Lightning-AI / pytorch-lightning

Pretrain, finetune and deploy AI models on multiple GPUs, TPUs with zero code changes.
https://lightning.ai
Apache License 2.0
27.95k stars 3.34k forks source link

Reload new data after one epoch doesnt work. #14093

Closed KralaBenjamin closed 2 years ago

KralaBenjamin commented 2 years ago

🐛 Bug

To Reproduce

https://colab.research.google.com/drive/1V0LDGDjW_Ettv0q6fQXFtnd-j2aIURDm?usp=sharing Just follow the boring model

Expected behavior

tldr: The trainer should use or reload the data from the class npDataModule. The trainer doesnt do it because it never reaches the breakpoints there.

Environment

Additional context

I would like to carry out Adversarial Defence Training. In the first epoch I load a data module and from the second epoch onwards I want to inject modified data into the training process at the beginning of each epoch.

I have three different approaches and they all don't work.

1.) The feature of the

reload_dataloaders_every_n_epochs

of the trainer class. According to the documentation I should use in my model (i.e. a LightningModule) the function
train_dataloader(), val_dataloader() etc., from which the trainer reloads the new dataloaders. This does not work. 2.) the usage of the functions

trainer.reset_train_dataloader()
trainer.reset_val_dataloader()

Here it is not clear what is being loaded from. (I find the documentation very sparse). It turns out that a new training_dataloader has been loaded of type CombinedLoader, which is not what I wanted. (val_dataloader remains None). 3) I manually set datamodule or train_dataloader etc. in the trainer object. This does not work either.

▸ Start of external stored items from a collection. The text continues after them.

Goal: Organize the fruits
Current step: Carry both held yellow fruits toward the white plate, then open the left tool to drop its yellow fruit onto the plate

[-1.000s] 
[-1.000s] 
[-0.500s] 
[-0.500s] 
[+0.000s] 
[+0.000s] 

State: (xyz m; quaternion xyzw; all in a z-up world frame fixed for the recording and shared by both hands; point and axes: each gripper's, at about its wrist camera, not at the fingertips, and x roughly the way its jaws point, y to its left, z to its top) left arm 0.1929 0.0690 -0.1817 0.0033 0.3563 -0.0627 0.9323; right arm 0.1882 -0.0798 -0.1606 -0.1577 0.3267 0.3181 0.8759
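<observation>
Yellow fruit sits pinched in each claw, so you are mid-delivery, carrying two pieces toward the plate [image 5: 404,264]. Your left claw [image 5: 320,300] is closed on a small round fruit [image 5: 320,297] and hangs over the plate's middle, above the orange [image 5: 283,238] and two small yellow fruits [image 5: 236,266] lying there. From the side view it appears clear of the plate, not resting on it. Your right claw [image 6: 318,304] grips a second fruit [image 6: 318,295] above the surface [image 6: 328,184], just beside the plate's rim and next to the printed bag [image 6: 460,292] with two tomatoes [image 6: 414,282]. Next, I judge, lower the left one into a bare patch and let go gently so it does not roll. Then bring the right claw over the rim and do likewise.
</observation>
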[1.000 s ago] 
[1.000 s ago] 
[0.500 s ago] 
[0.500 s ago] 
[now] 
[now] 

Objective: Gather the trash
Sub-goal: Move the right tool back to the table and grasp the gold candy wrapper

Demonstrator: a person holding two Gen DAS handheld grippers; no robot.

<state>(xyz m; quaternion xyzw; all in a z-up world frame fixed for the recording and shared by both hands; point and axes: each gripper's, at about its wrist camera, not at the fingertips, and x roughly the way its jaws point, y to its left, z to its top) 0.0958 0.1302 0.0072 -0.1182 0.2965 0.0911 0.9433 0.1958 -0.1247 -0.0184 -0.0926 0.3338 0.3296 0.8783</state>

I am using the current version 1.7. I know if I'm missing something (I can't find anything in the documentation), but I have a simple workflow from a data perspective (just new data) and I can't find people commenting about similar problems. I'm not sure if it's a bug or I'm missing implicit assumptions. I would still appreciate help as I have been sitting on this problem for many work days and am very desperate. Thank you very much!

cc @justusschock @awaelchli @ninginthecloud @rohitgr7 @otaj

awaelchli commented 2 years ago

Hi @KralaBenjamin

You are passing dataloaders directly to fit, but then wish to exchange them later on with a datamodule. This is not supported and not recommended. I can sketch you a possible way to do this:


class YourDatamodule(pl.LightningDataModule):
    def __init__(self, ...):
        ...

        self._train_data = ...

    def train_dataloader(self):  
        ...
        return DataLoader(self._train_data, ...)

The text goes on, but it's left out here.